Es gibt noch andere Kollegen hier im Haus, die unbedingt zu Wort kommen sollten! Thomas Bohlander als zweiter Geschäftsführer – oder Astrid Kuhberg zum Beispiel, die seit 35 Jahren bei uns ist. Ich rufe sie gleich mal an, ob sie Zeit hat …

Astrid Kuhberg war unter den ersten Auszubildenden von Gebeco. Ihre Ausbildung als Bürokauffrau – heute würde es Reiseverkehrskauffrau heißen – liegt mittlerweile 35 Jahre zurück. Seither arbeitet sie bei Gebeco und ist in der Abteilung für Südostasien tätig.

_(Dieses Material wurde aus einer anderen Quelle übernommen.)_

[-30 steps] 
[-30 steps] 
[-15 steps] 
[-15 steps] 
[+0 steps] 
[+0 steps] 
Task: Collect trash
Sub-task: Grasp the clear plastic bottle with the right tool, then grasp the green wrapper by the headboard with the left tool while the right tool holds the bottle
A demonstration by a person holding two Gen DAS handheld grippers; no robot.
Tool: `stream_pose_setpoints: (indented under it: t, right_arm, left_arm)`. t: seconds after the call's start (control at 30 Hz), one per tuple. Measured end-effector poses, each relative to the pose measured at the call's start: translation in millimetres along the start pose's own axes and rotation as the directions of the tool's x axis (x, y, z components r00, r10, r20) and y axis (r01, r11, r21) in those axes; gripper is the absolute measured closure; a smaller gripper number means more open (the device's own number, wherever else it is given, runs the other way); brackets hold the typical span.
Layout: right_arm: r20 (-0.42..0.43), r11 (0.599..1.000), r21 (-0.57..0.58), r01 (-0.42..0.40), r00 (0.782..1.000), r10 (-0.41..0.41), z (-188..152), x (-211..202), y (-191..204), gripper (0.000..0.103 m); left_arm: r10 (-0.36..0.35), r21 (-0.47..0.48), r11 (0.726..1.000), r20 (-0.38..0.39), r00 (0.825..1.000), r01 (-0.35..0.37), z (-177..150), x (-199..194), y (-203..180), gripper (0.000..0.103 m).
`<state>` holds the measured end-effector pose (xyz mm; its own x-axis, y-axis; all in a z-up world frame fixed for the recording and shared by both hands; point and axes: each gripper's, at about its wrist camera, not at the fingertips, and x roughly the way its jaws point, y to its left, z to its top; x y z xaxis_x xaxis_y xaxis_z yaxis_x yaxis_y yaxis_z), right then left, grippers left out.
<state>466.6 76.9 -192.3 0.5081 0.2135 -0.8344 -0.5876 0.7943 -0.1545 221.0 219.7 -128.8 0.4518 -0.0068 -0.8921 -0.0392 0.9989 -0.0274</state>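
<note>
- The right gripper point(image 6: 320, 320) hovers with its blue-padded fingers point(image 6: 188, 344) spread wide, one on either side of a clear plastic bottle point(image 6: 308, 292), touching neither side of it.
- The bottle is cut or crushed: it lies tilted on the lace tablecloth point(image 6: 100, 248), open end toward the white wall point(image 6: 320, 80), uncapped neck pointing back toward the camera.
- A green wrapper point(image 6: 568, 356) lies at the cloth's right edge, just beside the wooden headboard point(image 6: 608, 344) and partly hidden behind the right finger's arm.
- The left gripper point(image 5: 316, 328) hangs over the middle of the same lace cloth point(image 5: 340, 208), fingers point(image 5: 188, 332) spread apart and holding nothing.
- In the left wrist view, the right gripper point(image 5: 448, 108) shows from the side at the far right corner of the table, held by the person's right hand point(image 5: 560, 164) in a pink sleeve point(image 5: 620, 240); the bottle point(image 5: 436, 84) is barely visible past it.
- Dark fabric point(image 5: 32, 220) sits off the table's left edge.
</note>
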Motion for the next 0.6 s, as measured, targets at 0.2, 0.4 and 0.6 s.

„In der Anfangszeit waren wir fünf oder sechs Leute. Damals war überhaupt nicht absehbar, dass das Unternehmen einmal auf 200 Mitarbeiter wachsen würde. Früher haben wir Klassenfahrten organsiert, heute sind es Reisen in die ganze Welt. Das Familiäre ist dabei nie abhanden gekommen. Meine private Familiensituation hat das Reisen lange Zeit erschwert. Aber jetzt ist der Nachwuchs groß und so kann ich bald endlich wieder durchstarten … Hier genießt man als ’Teilzeitmutti’ viel Flexibilität. Die Geschäftsführung schenkt uns großes Vertrauen und viele Freiheiten.“

Thomas Bohlander hat in Shanghai Sinologie studiert und war einige Jahre in China als Reiseleiter im Einsatz, bevor er in Kiel die Marketing- und Vertriebsleitung von Gebeco übernahm. Nachdem er bereits 2001 in die Geschäftsführung aufgestiegen war, arbeitet er seit dem Ausscheiden des Gründungspartners als zweiter Geschäftsführer an der Seite von Ury Steinweg.